> [Supplied data]
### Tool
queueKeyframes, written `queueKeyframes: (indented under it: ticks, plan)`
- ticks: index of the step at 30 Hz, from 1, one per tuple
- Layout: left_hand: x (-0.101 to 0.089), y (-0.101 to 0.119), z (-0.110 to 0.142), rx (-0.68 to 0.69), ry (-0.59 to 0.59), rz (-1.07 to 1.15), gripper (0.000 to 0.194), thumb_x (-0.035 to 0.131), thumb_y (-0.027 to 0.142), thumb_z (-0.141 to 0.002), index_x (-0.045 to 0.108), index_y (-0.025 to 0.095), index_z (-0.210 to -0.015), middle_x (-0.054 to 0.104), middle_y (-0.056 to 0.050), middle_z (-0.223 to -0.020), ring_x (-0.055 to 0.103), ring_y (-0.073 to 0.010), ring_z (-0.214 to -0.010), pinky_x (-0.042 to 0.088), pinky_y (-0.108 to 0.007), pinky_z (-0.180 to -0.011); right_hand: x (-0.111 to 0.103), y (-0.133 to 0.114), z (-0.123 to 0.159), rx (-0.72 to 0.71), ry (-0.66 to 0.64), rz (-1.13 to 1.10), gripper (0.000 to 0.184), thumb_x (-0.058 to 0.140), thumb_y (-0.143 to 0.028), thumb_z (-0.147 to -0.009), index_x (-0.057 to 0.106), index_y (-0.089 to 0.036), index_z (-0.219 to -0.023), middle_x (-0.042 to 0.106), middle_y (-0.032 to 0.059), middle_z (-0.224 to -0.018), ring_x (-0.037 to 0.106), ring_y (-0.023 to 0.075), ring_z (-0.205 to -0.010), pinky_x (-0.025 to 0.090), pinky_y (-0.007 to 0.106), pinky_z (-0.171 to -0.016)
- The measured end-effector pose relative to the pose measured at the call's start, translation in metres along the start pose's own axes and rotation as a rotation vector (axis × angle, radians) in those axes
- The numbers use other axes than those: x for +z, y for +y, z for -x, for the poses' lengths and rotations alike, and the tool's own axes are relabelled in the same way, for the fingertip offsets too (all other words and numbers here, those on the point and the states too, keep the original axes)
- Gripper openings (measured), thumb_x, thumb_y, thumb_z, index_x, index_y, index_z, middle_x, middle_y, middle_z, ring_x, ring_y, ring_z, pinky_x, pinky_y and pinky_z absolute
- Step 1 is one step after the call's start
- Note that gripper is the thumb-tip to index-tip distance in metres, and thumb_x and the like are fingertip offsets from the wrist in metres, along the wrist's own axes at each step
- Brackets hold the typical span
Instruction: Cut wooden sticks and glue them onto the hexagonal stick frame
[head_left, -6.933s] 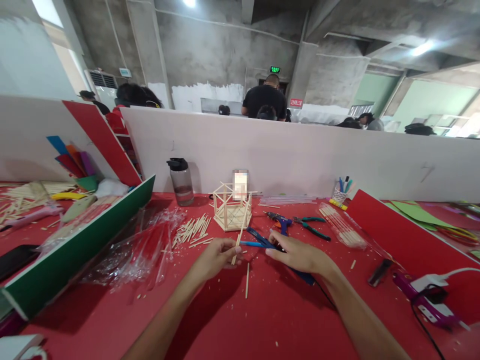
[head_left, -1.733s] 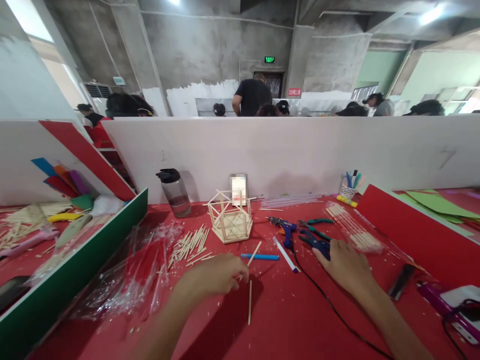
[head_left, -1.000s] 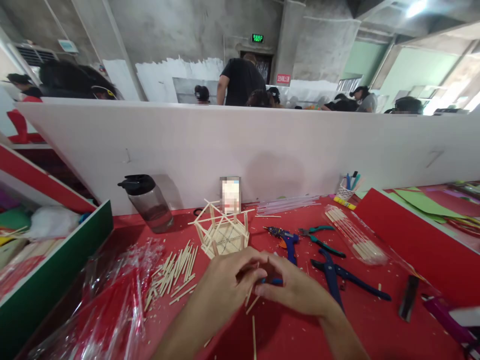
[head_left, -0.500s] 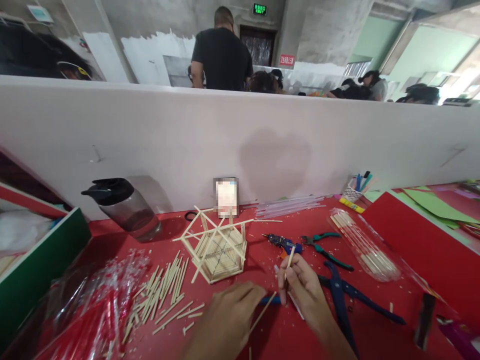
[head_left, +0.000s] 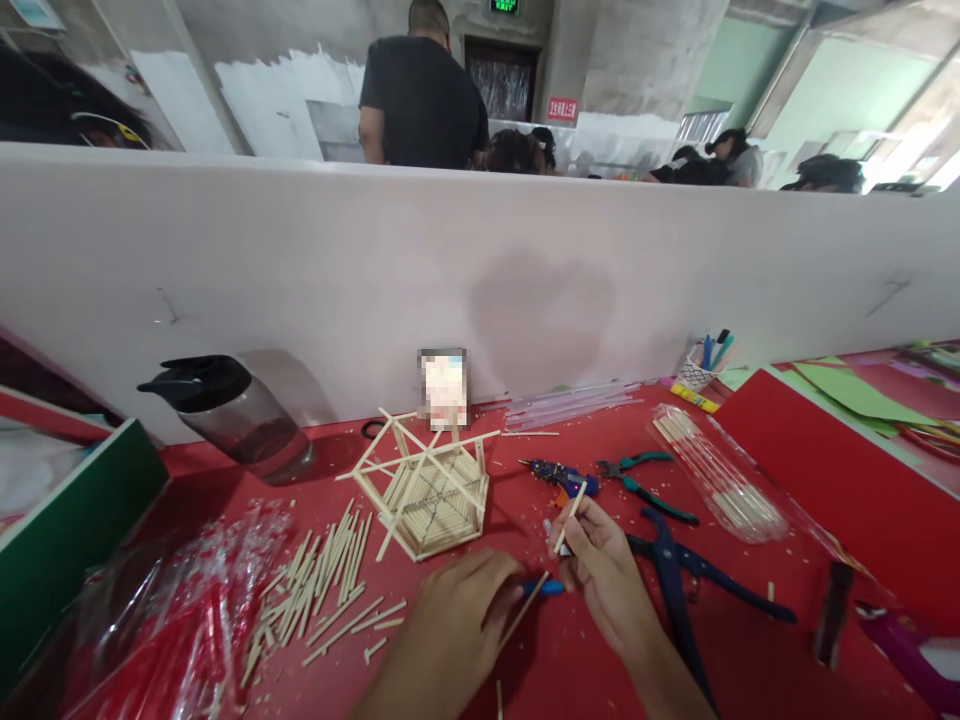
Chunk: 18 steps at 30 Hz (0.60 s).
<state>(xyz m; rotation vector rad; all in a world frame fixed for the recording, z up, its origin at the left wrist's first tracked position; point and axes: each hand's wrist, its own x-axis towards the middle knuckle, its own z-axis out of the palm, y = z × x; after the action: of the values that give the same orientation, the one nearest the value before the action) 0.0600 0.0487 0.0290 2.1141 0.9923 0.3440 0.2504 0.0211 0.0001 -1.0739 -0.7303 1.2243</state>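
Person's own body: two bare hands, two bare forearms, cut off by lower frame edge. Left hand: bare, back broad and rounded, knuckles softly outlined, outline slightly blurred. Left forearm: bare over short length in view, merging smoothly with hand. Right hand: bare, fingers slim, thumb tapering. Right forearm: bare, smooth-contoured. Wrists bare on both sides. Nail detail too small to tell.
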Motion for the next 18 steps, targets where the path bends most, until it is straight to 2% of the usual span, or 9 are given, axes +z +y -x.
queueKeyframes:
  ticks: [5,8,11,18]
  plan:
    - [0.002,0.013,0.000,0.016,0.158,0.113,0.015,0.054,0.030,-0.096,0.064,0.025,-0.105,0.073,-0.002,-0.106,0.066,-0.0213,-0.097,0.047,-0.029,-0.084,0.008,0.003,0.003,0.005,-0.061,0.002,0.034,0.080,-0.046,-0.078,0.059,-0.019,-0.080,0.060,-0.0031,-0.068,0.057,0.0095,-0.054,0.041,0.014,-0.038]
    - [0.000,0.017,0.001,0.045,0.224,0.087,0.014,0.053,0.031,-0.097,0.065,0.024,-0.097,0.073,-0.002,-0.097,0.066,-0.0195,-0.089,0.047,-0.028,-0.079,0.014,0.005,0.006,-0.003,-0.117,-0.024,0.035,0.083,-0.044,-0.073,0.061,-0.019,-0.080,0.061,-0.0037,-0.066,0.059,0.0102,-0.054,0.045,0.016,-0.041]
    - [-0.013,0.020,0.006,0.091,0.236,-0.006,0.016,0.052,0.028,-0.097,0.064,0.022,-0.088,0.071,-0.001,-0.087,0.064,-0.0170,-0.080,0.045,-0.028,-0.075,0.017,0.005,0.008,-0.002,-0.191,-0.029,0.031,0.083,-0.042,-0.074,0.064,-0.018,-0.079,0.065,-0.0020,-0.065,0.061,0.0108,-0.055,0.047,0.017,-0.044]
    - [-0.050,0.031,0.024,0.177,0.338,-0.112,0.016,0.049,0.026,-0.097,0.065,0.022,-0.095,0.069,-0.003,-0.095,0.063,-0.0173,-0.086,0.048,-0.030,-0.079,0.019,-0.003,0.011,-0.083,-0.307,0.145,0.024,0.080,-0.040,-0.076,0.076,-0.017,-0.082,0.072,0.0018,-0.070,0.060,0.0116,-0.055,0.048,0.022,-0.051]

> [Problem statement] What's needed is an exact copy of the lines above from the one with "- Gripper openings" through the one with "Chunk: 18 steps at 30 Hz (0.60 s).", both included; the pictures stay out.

> [Output of the task]
- Gripper openings (measured), thumb_x, thumb_y, thumb_z, index_x, index_y, index_z, middle_x, middle_y, middle_z, ring_x, ring_y, ring_z, pinky_x, pinky_y and pinky_z absolute
- Step 1 is one step after the call's start
- Note that gripper is the thumb-tip to index-tip distance in metres, and thumb_x and the like are fingertip offsets from the wrist in metres, along the wrist's own axes at each step
- Brackets hold the typical span
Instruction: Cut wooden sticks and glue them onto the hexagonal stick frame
[head_left, -6.933s] 
[head_left, -1.733s] 
[head_left, -1.000s] 
[head_left, -0.500s] 
[head_left, +0.000s] 
Chunk: 18 steps at 30 Hz (0.60 s).

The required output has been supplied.